(Items from a data source)

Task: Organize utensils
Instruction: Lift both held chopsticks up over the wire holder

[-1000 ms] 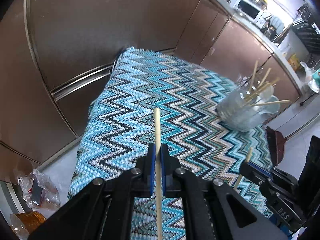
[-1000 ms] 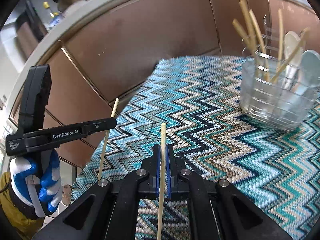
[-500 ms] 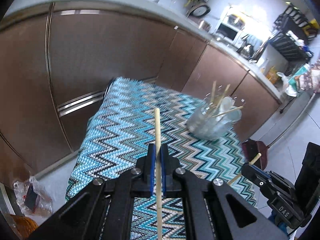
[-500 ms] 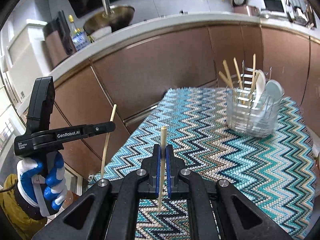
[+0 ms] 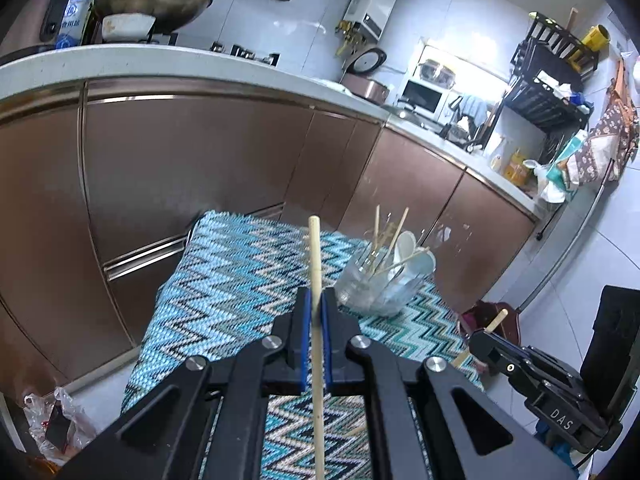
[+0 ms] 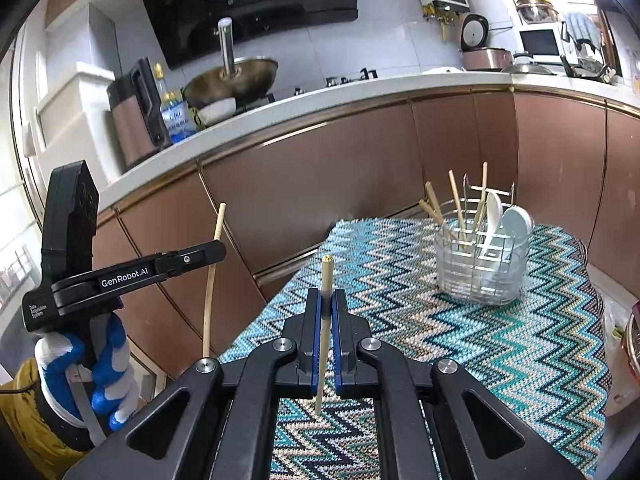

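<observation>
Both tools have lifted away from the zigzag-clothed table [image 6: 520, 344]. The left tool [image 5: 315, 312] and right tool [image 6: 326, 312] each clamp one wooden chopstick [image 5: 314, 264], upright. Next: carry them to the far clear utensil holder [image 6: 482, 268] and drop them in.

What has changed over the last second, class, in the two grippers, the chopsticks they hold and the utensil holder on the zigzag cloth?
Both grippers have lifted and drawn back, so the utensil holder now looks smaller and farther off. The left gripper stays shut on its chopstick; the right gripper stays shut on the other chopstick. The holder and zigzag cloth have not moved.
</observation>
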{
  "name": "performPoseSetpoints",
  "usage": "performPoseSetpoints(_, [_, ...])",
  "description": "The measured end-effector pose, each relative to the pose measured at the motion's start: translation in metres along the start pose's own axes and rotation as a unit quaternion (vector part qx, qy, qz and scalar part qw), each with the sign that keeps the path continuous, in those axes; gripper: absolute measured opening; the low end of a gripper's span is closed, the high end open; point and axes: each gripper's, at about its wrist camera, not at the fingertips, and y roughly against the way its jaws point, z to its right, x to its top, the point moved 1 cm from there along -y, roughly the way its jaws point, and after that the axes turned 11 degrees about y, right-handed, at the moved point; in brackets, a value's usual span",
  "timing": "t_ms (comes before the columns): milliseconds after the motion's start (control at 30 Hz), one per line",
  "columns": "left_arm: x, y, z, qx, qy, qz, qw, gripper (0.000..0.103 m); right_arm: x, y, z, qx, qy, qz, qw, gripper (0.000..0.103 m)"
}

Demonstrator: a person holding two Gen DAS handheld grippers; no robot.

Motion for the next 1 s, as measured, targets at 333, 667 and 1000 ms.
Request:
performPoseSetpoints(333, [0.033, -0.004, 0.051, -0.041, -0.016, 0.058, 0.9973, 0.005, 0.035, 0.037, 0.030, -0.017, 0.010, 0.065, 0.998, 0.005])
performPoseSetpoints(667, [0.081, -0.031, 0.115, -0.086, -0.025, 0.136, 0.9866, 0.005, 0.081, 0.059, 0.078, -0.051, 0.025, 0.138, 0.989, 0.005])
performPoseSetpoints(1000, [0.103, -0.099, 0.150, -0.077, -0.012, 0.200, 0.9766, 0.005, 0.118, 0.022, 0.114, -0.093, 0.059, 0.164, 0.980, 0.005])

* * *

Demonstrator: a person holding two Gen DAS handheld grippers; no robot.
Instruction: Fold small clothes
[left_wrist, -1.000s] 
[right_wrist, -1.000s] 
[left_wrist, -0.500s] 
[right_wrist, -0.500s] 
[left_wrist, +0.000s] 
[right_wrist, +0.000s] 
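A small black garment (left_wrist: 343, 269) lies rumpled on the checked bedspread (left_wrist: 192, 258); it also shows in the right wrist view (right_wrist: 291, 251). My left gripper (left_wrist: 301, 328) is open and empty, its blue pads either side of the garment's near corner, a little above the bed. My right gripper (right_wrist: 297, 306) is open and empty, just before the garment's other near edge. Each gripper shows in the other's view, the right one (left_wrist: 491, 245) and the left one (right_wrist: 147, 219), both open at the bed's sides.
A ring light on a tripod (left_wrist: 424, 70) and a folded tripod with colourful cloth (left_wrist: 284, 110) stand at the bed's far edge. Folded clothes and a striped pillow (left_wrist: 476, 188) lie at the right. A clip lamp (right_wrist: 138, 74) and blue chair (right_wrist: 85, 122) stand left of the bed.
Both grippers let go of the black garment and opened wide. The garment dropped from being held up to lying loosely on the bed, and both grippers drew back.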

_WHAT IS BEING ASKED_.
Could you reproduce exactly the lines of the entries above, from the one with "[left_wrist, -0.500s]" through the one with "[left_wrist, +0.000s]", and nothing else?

_RESPONSE AREA_.
[left_wrist, -0.500s] 
[right_wrist, -0.500s] 
[left_wrist, +0.000s] 

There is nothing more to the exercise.